"rspmm_forward_cuda" not implemented for 'BFloat16'

DeepGraphLearning / ULTRA

A foundation model for knowledge graph reasoning

MIT License

439 stars 59 forks source link

"rspmm_forward_cuda" not implemented for 'BFloat16' #23

Closed Mistsink closed 4 months ago

Mistsink commented 4 months ago

Hello, thank you very much for your appreciation of our work on foundational models. I've incorporated information from LLM in my subsequent attempts. During fine-tuning, I utilized PEFT-related techniques and set the dtype to bf16. However, I encountered the error as described in the title when executing RSPMM. Would it be possible to modify and resolve this issue conveniently?

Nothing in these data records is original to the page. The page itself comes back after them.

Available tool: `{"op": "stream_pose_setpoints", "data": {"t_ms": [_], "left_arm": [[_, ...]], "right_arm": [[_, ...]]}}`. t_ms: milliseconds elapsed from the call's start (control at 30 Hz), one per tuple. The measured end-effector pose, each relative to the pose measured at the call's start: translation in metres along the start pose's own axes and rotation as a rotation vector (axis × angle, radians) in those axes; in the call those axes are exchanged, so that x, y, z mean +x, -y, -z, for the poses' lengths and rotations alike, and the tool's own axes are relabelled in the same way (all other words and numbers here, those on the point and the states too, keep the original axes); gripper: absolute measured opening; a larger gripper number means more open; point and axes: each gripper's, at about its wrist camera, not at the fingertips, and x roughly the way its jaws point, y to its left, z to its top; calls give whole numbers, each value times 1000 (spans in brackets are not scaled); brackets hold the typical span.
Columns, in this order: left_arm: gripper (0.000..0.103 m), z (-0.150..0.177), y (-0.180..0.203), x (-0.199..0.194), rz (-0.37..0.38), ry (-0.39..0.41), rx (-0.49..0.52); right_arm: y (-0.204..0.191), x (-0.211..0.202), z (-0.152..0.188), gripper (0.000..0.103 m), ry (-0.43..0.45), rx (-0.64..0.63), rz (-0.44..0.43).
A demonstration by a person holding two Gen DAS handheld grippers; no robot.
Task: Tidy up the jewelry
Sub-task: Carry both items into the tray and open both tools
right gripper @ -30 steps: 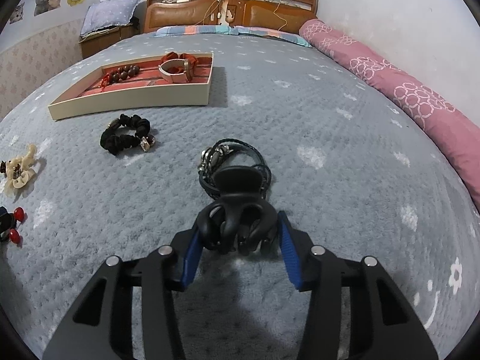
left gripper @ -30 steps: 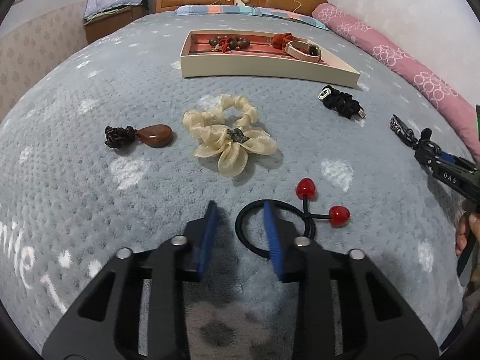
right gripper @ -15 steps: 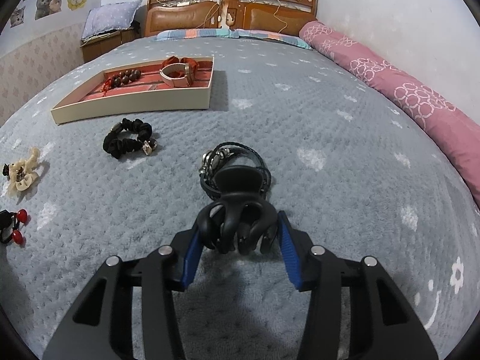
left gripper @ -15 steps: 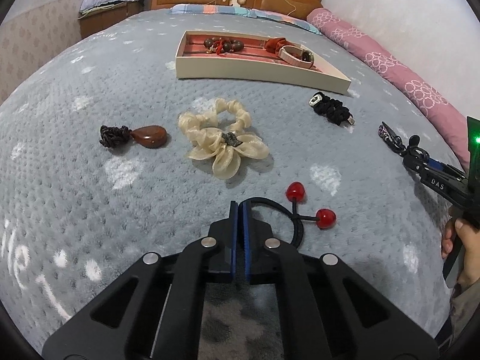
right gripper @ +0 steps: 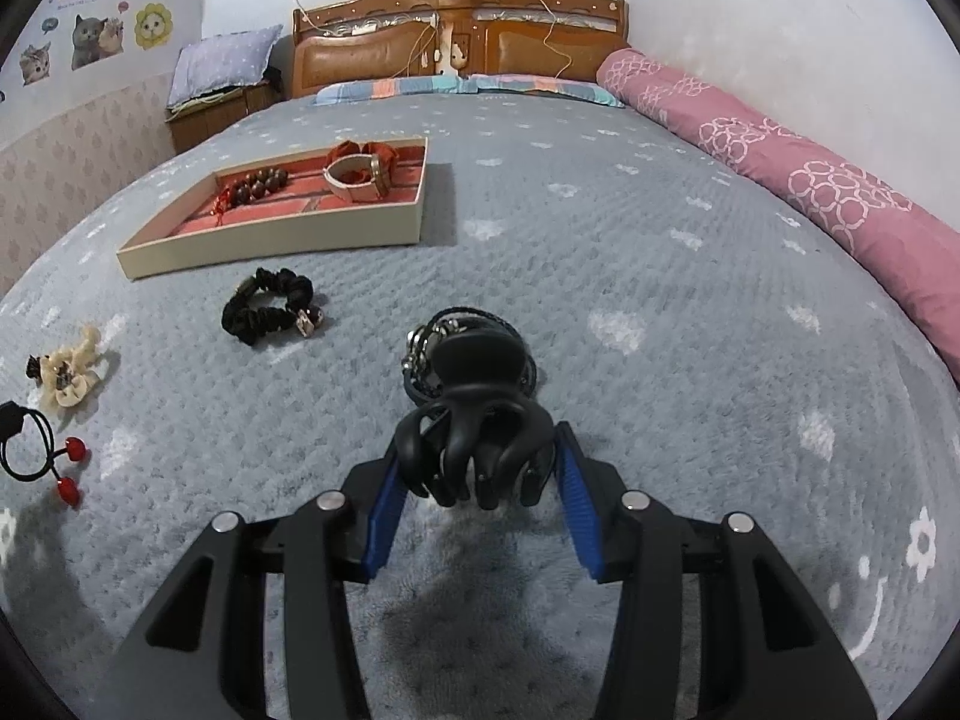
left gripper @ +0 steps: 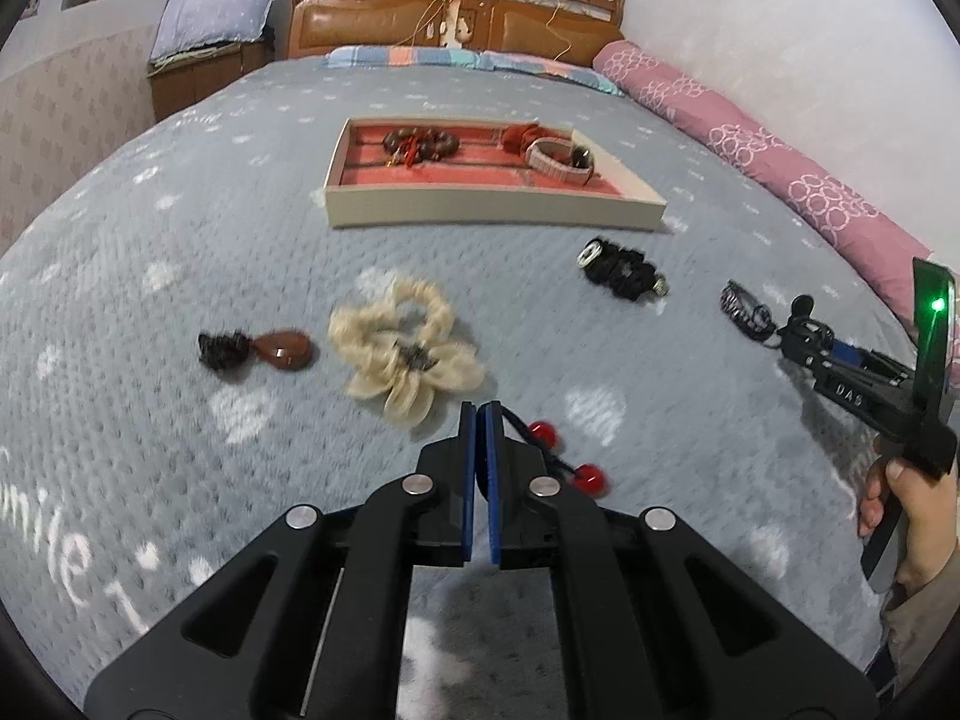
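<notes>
My left gripper [left gripper: 479, 414] is shut on the black cherry hair tie [left gripper: 543, 438] and lifts it off the grey bedspread; its two red beads hang at the right, and it shows in the right wrist view [right gripper: 36, 450]. My right gripper [right gripper: 480, 474] is shut on a black claw clip [right gripper: 477, 444], held just in front of a dark braided bracelet [right gripper: 432, 336]. The cream jewelry tray [left gripper: 480, 213] with a red lining sits further back, holding a brown bead bracelet [left gripper: 420, 144] and a pale watch strap [left gripper: 555, 159].
On the bedspread lie a cream scrunchie [left gripper: 405, 354], a brown teardrop hair tie [left gripper: 264, 348] and a black scrunchie [left gripper: 621, 270]. A pink bolster [left gripper: 780, 174] runs along the right edge. The wooden headboard [left gripper: 456, 18] stands at the back.
My left gripper closed on the cherry hair tie's loop and raised it, tilting upward. My right gripper kept hold of the claw clip and lifted slightly.
</notes>
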Motion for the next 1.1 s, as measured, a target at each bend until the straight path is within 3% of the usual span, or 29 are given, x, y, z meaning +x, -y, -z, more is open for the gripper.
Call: {"op": "stream_pose_setpoints", "data": {"t_ms": [367, 700, 1100], "left_arm": [[1, -40, 11, -11, 21, 56, 11], [1, -100, 1, -13, -3, 108, 1], [1, -175, -26, 42, -39, 84, -15]], "right_arm": [[-7, -15, -23, 47, 40, -19, -4], [-31, -14, -69, 47, 77, -57, -30], [-72, 29, -135, 47, 86, -72, -66]]}}
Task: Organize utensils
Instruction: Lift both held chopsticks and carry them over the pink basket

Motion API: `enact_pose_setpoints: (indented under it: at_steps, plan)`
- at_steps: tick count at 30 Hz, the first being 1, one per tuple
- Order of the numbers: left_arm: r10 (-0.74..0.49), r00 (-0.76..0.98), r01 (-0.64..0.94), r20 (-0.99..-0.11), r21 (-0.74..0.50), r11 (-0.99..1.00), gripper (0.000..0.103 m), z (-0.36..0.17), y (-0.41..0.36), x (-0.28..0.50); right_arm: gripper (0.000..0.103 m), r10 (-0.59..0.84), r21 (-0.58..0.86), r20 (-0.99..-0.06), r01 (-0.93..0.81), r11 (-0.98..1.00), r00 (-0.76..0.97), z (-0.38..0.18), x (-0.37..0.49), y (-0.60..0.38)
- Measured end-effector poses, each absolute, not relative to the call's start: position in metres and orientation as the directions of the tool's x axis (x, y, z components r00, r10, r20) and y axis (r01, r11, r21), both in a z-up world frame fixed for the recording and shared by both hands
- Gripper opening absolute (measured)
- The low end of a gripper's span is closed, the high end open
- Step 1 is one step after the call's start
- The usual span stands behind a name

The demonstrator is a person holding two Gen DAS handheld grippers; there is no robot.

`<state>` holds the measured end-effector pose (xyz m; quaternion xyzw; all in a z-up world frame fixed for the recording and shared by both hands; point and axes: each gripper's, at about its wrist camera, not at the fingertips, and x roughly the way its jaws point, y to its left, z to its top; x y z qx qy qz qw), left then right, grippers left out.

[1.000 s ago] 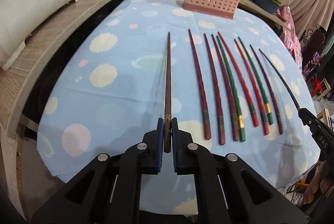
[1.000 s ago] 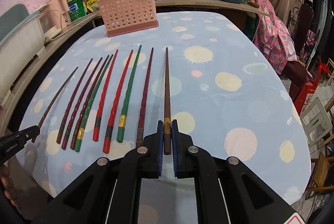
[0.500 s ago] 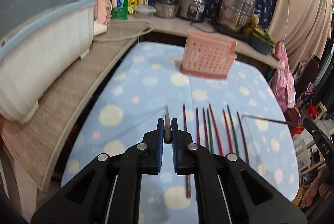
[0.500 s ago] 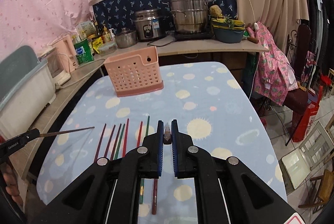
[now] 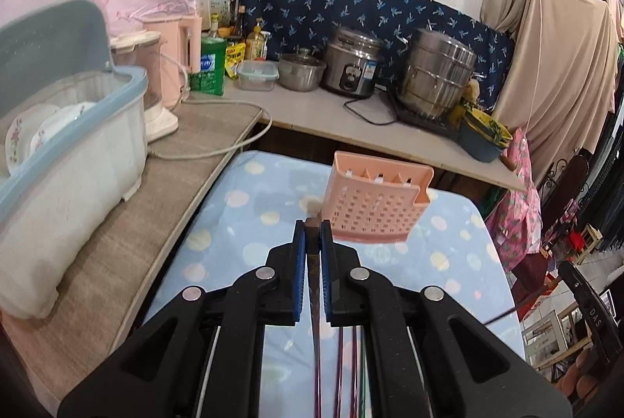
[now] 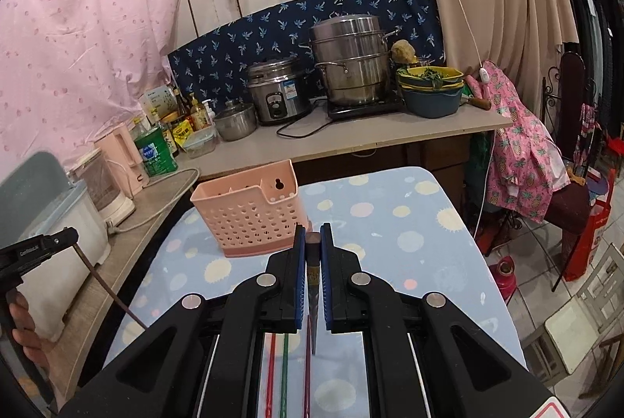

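My left gripper (image 5: 312, 227) is shut on the thick end of a dark brown chopstick (image 5: 313, 262), whose tip hangs down below the fingers. My right gripper (image 6: 312, 231) is shut the same way on a second dark chopstick (image 6: 312, 277). Both are held in the air over the blue dotted tablecloth (image 5: 241, 234). The pink perforated utensil basket (image 5: 374, 211) stands at the far end of the table, just beyond and right of the left fingertips. In the right wrist view the basket (image 6: 249, 219) lies left of the fingertips. Red (image 6: 270, 371), green (image 6: 284, 371) and dark red (image 6: 307, 379) chopsticks lie on the cloth below.
A wooden side counter (image 5: 128, 223) runs along the left with a lidded dish box (image 5: 66, 129) and a pink kettle (image 5: 175, 59). The back counter holds a rice cooker (image 6: 277, 94), a steel steamer (image 6: 351, 63) and bowls (image 6: 431, 94). A chair with pink cloth (image 6: 526, 145) stands right of the table.
Both grippers have risen off the table, each lifting its chopstick, which now hangs tip down. The views have tilted up and moved toward the pink basket.
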<state>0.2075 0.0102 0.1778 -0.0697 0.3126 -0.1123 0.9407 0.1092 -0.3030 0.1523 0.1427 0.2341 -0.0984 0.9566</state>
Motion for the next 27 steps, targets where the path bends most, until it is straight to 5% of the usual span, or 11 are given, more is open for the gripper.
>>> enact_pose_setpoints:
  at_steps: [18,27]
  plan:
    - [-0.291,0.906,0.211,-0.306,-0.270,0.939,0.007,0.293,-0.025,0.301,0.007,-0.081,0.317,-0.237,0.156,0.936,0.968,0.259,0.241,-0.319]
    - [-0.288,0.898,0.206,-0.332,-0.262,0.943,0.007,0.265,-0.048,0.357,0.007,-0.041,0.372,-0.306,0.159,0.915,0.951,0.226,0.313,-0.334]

migalkin commented 4 months ago

Hi, we don't have plans on implementing the kernels in BF16 - but PRs are welcome if you'd like to contribute.

As a workaround, perhaps you could try explicitly casting the inputs to float32 before calling ULTRA and casting back the output from float32 to bfloat16

Mistsink commented 4 months ago

thank you very much, I did do that, but I'm concerned about the possibility of encountering nan or inf when converting from float32 to bf16.

migalkin commented 4 months ago

I wouldn't worry about inf or nan - there is no part of the code that would be that sensitive to 16bit vs 32bit precision, GNNs inside use mostly additions and multiplications with LayerNorm

Mistsink commented 4 months ago

Thank you very much for enlightening me. I have gained a lot from it and will now close this issue.